I peeped into the kitchen. The smell was making my stomach growl. The stove in our kitchen is right next to the east-facing window. Most times, one needs a super-high-powered pair of sunglasses to avoid the sting of sunlight on the bright metal utensils going about their business on the burners. But this was an unusual sight. On the burner, sitting directly in the lap of the orange flames was a fat brinjal. And it smelt so good, I tangibly lusted for it.
Dinner time and I held out my plate expectantly. To my utter dismay, my mother’s pleased expression hovered over an evil-looking sticky goo, that she proudly pronounced,
Science tells us that our taste buds actually detect only four sensations – sweet, sour, bitter and spicy. Everything else is only smell. I want to add to that, texture. I lived my childhood in perpetual terror of being force-fed ladyfingers. The gooey, sticky texture reminds me of an evil green monster drooling mucus. No, I’m not kidding. Ladyfingers make me want to puke. I’d put up a terrible ruckus when I saw mum buying a kilo and be dragged home screaming. Brinjals (or aubergines) were consigned to a similar fate after I was force-fed bharta with parotas. Why would anyone want to torture me by making me eat muddy slime?
Over time, I managed to resist things I couldn’t bear to eat and the goo-cooking continued unabated while I passed, indifferent. Well, almost. The smell of cooking brinjal is always appetizing. It’s right up there in the same league as frying onions. Feel your mouth watering, already?
Anyway, I decided to face my fear once and for all. Brinjals, unlike ladyfingers are actually beautiful vegetables too. That rich purple hue has to adorn food fit for kings. So I set about wondering how I could actually make its taste live up to its colour and smell.
Bengali cuisine has a dish called ‘baigoon bhaja’ which translates literally to fried brinjals. I don’t remember when and where I’ve had this dish but I described it to mum and she made it for me. Success!
Then I suggested she add a dash of sugar which made her grimace. Mum is from the school of thought that namkeen and sweet do not mix. But I insisted she try and admist much muttering, she did. I was the only one who even tried the bhaja that night and I was glad. It was delicious!
I’ve tried it out myself a few times. After sugar, curd was my next addition to the masala recipe to give it that tangy taste. Last week I came up with the version I enjoyed the most. Here’s the recipe:
- 1 large brinjal
- Oil (I used groundnut oil but I guess authentic Bengali cuisine uses mustard oil)
- 2 tbsp chilli powder
- 1 tsp mango powder
- 2 tbsp jeera powder
- 2 tbsp pav bhaji masala
- 1 tsp honey
- 5 tbsp besan
1. Chop the brinjal into very thin slices. The thinner you slice, the more crisp the chips will be. At the thicker parts of the brinjal, you can also cut it in half or quarters to ensure bite-sized pieces. Soak them in salt water.

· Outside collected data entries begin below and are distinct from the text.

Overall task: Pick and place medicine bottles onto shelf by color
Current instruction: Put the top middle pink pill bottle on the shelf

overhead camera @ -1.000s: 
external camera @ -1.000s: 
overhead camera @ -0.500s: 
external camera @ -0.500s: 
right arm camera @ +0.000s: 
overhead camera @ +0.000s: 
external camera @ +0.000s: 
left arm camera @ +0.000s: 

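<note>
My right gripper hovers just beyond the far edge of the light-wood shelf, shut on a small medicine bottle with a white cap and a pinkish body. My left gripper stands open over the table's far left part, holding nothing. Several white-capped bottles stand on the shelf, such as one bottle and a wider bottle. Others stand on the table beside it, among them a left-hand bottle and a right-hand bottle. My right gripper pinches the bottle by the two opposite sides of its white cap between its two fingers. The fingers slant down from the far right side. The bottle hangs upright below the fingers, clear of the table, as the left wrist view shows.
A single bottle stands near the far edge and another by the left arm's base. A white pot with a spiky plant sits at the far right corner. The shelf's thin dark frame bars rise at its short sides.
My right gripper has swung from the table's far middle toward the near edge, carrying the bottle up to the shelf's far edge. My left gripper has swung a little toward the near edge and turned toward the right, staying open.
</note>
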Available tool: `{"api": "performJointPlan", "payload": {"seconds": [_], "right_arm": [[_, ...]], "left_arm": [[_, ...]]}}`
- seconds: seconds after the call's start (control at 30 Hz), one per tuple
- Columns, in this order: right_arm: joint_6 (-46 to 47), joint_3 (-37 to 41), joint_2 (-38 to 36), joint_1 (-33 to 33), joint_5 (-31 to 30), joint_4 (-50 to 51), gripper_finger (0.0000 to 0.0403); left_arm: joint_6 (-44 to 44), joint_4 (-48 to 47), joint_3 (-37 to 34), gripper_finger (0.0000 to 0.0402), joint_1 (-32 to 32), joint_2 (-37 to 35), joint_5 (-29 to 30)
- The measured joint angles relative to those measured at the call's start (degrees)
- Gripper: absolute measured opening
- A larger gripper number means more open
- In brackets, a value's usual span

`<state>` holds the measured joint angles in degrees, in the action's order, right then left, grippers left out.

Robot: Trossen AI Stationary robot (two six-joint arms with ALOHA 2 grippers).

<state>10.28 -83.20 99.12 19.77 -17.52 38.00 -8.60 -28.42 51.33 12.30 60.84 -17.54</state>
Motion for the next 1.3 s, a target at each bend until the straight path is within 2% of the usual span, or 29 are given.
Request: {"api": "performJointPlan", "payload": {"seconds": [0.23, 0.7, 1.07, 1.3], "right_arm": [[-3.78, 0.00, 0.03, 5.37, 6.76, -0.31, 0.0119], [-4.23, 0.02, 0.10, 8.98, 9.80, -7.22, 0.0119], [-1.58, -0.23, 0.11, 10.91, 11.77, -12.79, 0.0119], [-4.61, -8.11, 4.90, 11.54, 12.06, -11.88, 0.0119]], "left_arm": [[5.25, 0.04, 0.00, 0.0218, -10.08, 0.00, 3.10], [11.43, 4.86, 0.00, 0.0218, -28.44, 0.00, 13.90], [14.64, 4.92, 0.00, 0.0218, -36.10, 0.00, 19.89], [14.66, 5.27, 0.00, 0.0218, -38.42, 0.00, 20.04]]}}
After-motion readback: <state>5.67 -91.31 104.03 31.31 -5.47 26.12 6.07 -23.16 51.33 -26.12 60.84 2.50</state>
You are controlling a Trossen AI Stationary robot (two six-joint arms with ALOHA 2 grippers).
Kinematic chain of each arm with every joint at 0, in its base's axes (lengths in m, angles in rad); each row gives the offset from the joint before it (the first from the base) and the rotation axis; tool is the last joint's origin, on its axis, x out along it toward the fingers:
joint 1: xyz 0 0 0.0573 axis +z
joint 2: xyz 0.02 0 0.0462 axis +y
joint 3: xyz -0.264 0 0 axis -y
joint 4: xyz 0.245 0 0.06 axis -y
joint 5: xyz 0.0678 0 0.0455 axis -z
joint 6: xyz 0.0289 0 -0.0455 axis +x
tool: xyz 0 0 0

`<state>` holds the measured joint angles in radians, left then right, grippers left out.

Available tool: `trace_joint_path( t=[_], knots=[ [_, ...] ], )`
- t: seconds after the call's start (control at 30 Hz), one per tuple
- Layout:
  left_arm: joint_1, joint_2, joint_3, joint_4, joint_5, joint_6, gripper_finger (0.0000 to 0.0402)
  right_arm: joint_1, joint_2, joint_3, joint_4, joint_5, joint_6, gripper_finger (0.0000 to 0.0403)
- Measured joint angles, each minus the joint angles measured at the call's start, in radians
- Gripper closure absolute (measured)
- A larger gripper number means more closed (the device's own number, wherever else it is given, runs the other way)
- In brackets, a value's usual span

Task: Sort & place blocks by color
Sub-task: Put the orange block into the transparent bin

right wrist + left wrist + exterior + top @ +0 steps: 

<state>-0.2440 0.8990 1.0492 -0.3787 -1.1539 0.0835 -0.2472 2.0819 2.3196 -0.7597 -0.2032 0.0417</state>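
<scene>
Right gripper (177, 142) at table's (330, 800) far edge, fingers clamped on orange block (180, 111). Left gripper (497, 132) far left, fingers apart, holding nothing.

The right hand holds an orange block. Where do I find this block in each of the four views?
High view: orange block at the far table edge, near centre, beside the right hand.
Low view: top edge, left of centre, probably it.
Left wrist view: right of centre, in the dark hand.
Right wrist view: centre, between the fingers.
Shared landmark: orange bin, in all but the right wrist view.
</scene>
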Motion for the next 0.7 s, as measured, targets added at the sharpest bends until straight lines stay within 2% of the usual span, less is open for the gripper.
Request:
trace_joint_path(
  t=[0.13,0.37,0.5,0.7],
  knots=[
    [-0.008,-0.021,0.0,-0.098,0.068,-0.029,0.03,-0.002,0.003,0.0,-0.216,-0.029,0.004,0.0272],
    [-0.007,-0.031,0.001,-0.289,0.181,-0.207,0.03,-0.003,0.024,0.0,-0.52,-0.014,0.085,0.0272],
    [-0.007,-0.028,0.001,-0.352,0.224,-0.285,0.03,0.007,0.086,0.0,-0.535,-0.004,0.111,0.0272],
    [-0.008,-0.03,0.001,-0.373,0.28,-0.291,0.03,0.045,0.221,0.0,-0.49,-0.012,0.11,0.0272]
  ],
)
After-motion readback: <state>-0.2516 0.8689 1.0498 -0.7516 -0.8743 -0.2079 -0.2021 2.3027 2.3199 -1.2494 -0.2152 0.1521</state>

2. Pour the batter ingredients into a broad plate or dish. Add water and mix well, making sure to remove lumps. The batter should not be too watery or it won’t stick to the chips. I’ve stopped taking sugar in my tea, preferring the aromatic, gentleness of honey instead. I reasoned it would perform equally well in this recipe too and it did! The honey brings a lovely body to the masala without making it noticeably sweet. I suggest tasting the batter with every new ingredient you add. You’ll know what I mean then.
3. Shake water out of chips and soak them in batter. This is to ensure that the batter doesn’t get watery from the chips dripping.
4. Heat the oil in the pan. When the oil is hot, deep-fry chips. Don’t fry more than 5-6 at a time as the ones at the bottom get singed and the ones in the middle may not be cooked properly.
5. When the chip starts bubbling or turning brown, flip over in the oil.
6. Take out of the oil when both sides are browned and place on a tissue-covered plate to drain out excess oil.
Serves 4 people as an accompaniment to rasam or sambhar rice.